Le système de formation en Allemagne et la main d'oeuvre qualifée, piliers de la concurrence et de la capacité d'innovation

CIDAL Système de formation en AllemagneLa présence garantie sur le marché d'une main-d'œuvre qualifiée et le système de formation jouent un rôle déterminant pour l'avenir de l'Allemagne, tant du point de vue de la concurrence que de celui de la capacité d'innovation.

Dans ce contexte, la chancelière fédérale Angela Merkel a discuté avec les partenaires sociaux de la meilleure façon de gérer les défis de demain lors du « dialogue sur l'avenir » organisé au château de Meseberg. « Ces tables rondes ont pour vocation explicite non seulement d'aborder les problèmes qu'il nous faut affronter au quotidien, mais aussi, au-delà de ces questions, de s'interroger sur ce que seront les défis à venir », a déclaré la chancelière à l'issue de la rencontre.

Des progrès dans la mise sur le marché d'une main-d'œuvre qualifiée

On a commencé en 2009 à se préoccuper de fournir des spécialistes, a poursuivi Angela Merkel. Durant cette législature, des progrès ont été réalisés dans ce domaine, notamment concernant une meilleure reconnaissance des qualifications professionnelles des ressortissants de pays tiers ou l'application de la carte bleue européenne (« EU Blue Card »), qui facilite l'entrée et le séjour dans l'UE de travailleurs hautement qualifiés originaires de pays extérieurs à l'Union européenne.

« Comment relever les défis existant dans le monde du travail moderne et dus à la demande croissante de connaissances ? » Telle était la question dont la chancelière allemande s'est entretenue avec de hauts représentants des grandes organisations patronales et syndicales ainsi que sept ministres compétents en la matière. Ce dialogue sur l'avenir, le quatrième du genre, s'est tenu à la résidence des hôtes du gouvernement fédéral à Meseberg.

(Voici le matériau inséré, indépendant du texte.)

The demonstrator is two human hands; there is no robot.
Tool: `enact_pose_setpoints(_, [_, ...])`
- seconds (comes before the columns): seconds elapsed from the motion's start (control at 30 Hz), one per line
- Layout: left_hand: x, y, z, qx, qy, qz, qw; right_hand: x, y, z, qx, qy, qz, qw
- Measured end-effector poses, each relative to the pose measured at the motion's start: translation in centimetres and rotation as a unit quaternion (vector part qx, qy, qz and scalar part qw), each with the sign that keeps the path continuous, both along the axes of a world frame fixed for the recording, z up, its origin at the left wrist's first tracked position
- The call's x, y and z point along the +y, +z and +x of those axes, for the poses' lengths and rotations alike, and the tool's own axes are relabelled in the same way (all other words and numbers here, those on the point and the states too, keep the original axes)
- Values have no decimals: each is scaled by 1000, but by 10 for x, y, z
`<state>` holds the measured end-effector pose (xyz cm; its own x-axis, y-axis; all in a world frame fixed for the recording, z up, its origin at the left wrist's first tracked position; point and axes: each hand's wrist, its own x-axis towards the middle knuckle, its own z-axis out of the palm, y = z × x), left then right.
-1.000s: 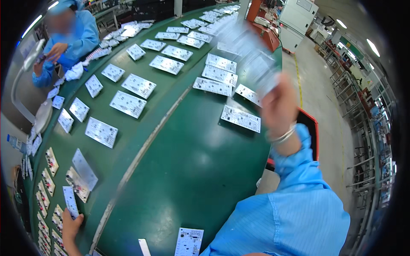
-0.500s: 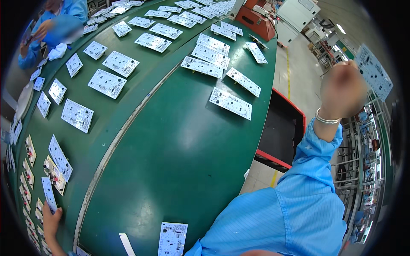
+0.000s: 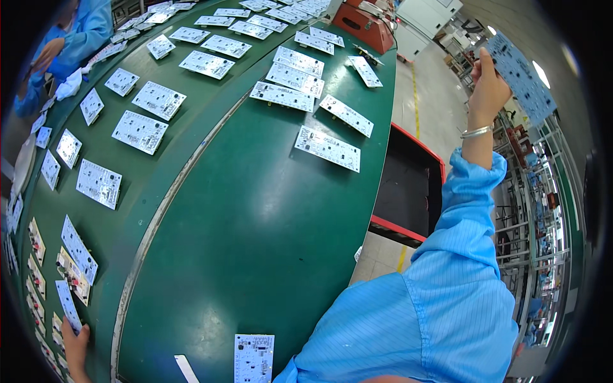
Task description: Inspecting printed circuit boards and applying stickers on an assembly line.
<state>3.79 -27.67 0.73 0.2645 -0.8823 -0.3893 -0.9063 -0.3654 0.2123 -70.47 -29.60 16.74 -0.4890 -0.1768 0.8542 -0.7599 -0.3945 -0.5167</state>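
Note:
My right hand [image 3: 490, 92] is raised at the far right, its fingers closed on the edge of a bluish-white circuit board [image 3: 520, 76] held over the floor beside the table. At the lower left, my left hand [image 3: 77, 348] grips the near end of a narrow white circuit board [image 3: 68, 305]. Just beyond that board, another white circuit board [image 3: 80, 249] leans against a tan board with tall components [image 3: 71, 271]. A single white circuit board [image 3: 254, 357] lies at the near table edge in front of me, with a white strip [image 3: 186, 368] to its left.
Many white circuit boards [image 3: 150, 100] lie in rows on the green conveyor, left of a metal rail [image 3: 167, 196]. More boards [image 3: 327, 148] sit on the green table [image 3: 255, 242]. A red-rimmed black bin [image 3: 408, 185] stands right of it. A co-worker's sleeve [image 3: 92, 29] is at far left.
The whole scene has shifted slightly left in the picture. My right hand, with its circuit board, is higher and further left in view. My left hand keeps its hold on the narrow board.

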Motion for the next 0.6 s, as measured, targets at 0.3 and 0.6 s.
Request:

La transition démographique

Cette année, les discussions ont porté sur les défis que pose la transition démographique au regard de l'activité professionnelle et du système éducatif, a précisé la chancelière. S'agissant de la fourniture de spécialistes à l'avenir, elle a ajouté : « Nous devons bien voir dans ce domaine que nous pouvons réellement prolonger la période de vie active. » D'ailleurs, la situation évolue très positivement selon Mme Merkel.

Pour que des personnes plus âgées puissent travailler plus longtemps, il faut envisager des actions supplémentaires. À cet égard, la chancelière a évoqué l'apprentissage tout au long de la vie et la prévoyance sanitaire. Elle a en outre insisté sur le fait que le nombre d'emplois précaires ne devait pas augmenter dans la durée.

La formation en alternance, une réussite

Un deuxième thème important abordé au cours des discussions a été, du point de vue de Mme Merkel, l'éducation, dans le sens de la formation en alternance ou de la formation universitaire. « Sur ce point, nous étions tous d'accord sur le fait que le système de formation « dual » ou en alternance prend de plus en plus d'importance, en Allemagne mais aussi à l'international. » C'est très bien comme cela, estime la chancelière car « c'est l'un des garants de notre compétitivité et de notre capacité d'innovation ».

Perméabilité entre les systèmes de formation

Il a également été question de la perméabilité entre formation en alternance professionnelle et formation universitaire. Dans ce domaine, a constaté Angela Merkel, « nous n'avons pas encore exploité à fond les possibilités ».

Nos établissements d'enseignement supérieur accueillent actuellement beaucoup de nouveaux étudiants, a-t-elle poursuivi, avant de rappeler que la situation changerait énormément à partir de 2020. C'est pourquoi il est nécessaire, d'une part, de former les catégories professionnelles dont nous avons vraiment besoin. Dans cette optique, la formation des ingénieurs joue un rôle essentiel. D'autre part, les capacités renforcées dans l'enseignement supérieur pourraient être mises à profit pour mettre en œuvre des mesures de formation continue afin d'atteindre l'objectif de l'apprentissage tout au long de la vie.

Priorité au numérique

Il a été décidé de se concentrer davantage à l'avenir sur le thème du numérique. Le grand projet stratégique allemand « industrie 4.0 » n'a joué qu'un rôle marginal, a conclu la chancelière.